More modern parking meters are generically called multi-space meters (as opposed to single-space meters) and control multiple spaces per block (typically 8-12) or lots (unlimited). While with these meters, the parker may have to walk several car lengths to the meter, there are significant customer service, performance, and efficiency benefits. Multispace meters incorporate more customer-friendly features such as on-screen instructions and acceptance of credit cards for payment—no longer do drivers have to have pockets full of coins. While they may still be prone to coin jams and other types of vandalism, most of these meters are wireless and can report problems immediately to maintenance staff, who can then fix the meters so they are not out of service for very long.

With pay-by-space meters, the driver parks in a space, goes to the meter, enters the space number, and makes payment. The meter memorizes the time remaining, and enforcement personnel press the bay buttons to check for violations.

Other advances in parking meters include vehicle detection technology, which allows the pay-by-space meters to know when a car is parked in a space. This opens the door for benefits for parking managers, including providing way-finding (directing drivers to unoccupied spaces via the web or street signs), enabling remote violation detection, and gathering vital statistics about parking supply and demand. Some meters allow payment for additional time by phone and notify drivers when they are about to expire. Parking meters in Santa Monica use vehicle detectors to prevent drivers from "feeding the meter" indefinitely, and to delete remaining time when a car departs so the next car cannot take any time without paying. Meters in Madrid give discounted and free parking to drivers of hybrid and electric vehicles, respectively. Drivers can reserve meters spots in Los Angeles by cellphone.

Another advancement with parking meters is the new solar-powered meters that accept credit cards and still coins.
Credit card enabled solar powered "smart" single-space meters were installed in Los Angeles in 2010, and Mayor Antonio Villaraigosa stated "the city's Department of Transportation had projected the 10,000 Coin & Card parking meters installed over the last six months would generate 1-1.5 million in revenue each year". These parking meters replace the top of the meter, but use the existing pole, and use solar power, which can help with sending technicians a wireless signal when in need for repair. DDOT (the District of Columbia Department of Transportation) states that this new parking meter will provide: "better return on tax payer's investment, a variety of options, reduced maintenance, a variety of easy payment options, and increased reliability".

New digital meters now account for all of New York City's 62,000 single-space parking meters, which are more accurate and difficult to break into. New York City retired its last spring-loaded, single-space, mechanical parking meter at West 10th Street and Surf Avenue in Coney Island on December 20, 2006. "The world changes. Just as the [subway] token went, now the manual meter has gone", said Iris Weinshall, the city's transportation commissioner, at a small ceremony marking the occasion, The New York Times reported.

===Security issues===

Parking meters are exposed to the elements and vandals, so protection of the device and its cash contents is a priority. The meters are frequently targeted in areas where parking regulations and enforcement are widely perceived to be unfair and predatory.

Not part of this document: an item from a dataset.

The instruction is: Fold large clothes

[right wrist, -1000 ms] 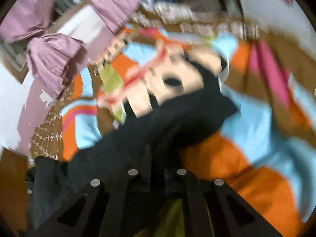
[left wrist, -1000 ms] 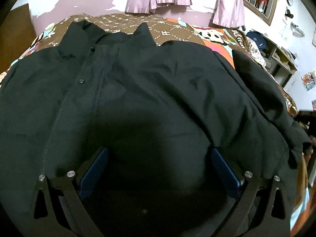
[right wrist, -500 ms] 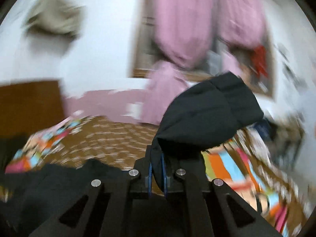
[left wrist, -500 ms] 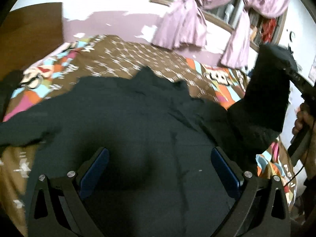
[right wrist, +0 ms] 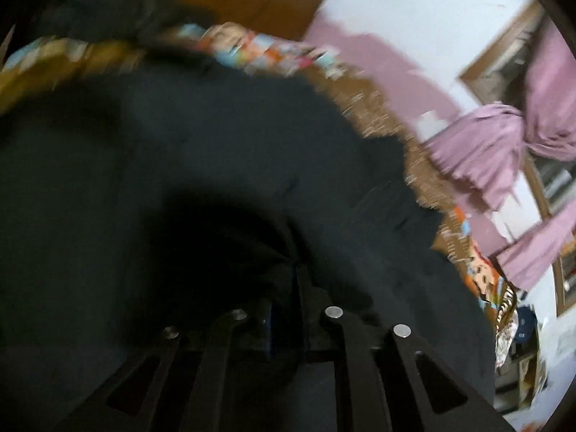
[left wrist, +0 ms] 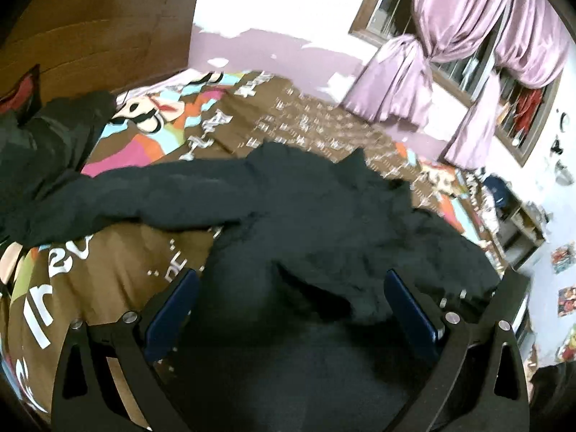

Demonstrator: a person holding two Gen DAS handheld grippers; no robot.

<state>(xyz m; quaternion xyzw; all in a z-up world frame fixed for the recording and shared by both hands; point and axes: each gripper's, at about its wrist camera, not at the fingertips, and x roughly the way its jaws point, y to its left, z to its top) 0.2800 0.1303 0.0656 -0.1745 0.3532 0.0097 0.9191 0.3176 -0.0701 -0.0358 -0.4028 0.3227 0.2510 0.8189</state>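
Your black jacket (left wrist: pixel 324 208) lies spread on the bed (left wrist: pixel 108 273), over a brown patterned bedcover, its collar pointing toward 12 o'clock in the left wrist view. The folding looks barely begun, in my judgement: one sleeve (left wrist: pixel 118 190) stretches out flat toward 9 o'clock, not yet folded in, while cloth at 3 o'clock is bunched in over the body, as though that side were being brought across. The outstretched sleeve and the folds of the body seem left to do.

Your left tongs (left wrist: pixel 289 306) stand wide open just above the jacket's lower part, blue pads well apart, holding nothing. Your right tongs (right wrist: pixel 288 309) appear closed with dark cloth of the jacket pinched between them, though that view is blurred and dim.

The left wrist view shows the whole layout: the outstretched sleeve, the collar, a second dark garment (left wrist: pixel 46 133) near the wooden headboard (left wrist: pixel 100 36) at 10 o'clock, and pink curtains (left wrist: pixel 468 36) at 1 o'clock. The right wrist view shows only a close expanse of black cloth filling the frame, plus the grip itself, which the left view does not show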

Some cities have learned the hard way that these machines must be upgraded regularly, essentially playing an arms race with vandals. In Berkeley, California, the cut-off remains of meter poles were a common sight during the late 1990s, and parking was essentially free throughout the city until the city government installed digital parking meters with heavier poles in 2000 (which were eventually vandalized as well).

===Legality in the United States===
In a 1937 case in Oklahoma, H.E. Duncan contended that the ordinances impose a fee for the free use of the streets, which is a right of all citizens of the state granted by state law. The Courts ruled that free use of the streets is not an absolute right. Still, they agreed with an unpublished 1936 Florida court decision that said, "If it had been shown that the streets on which parking meters have been installed under this ordinance are not streets where the traffic is sufficiently heavy to require any parking regulations of this sort, or that the city was making inordinate and unjustified profits using the parking meters, and was resorting to their use not for regulatory purposes but for revenue only, there might have been a different judgment."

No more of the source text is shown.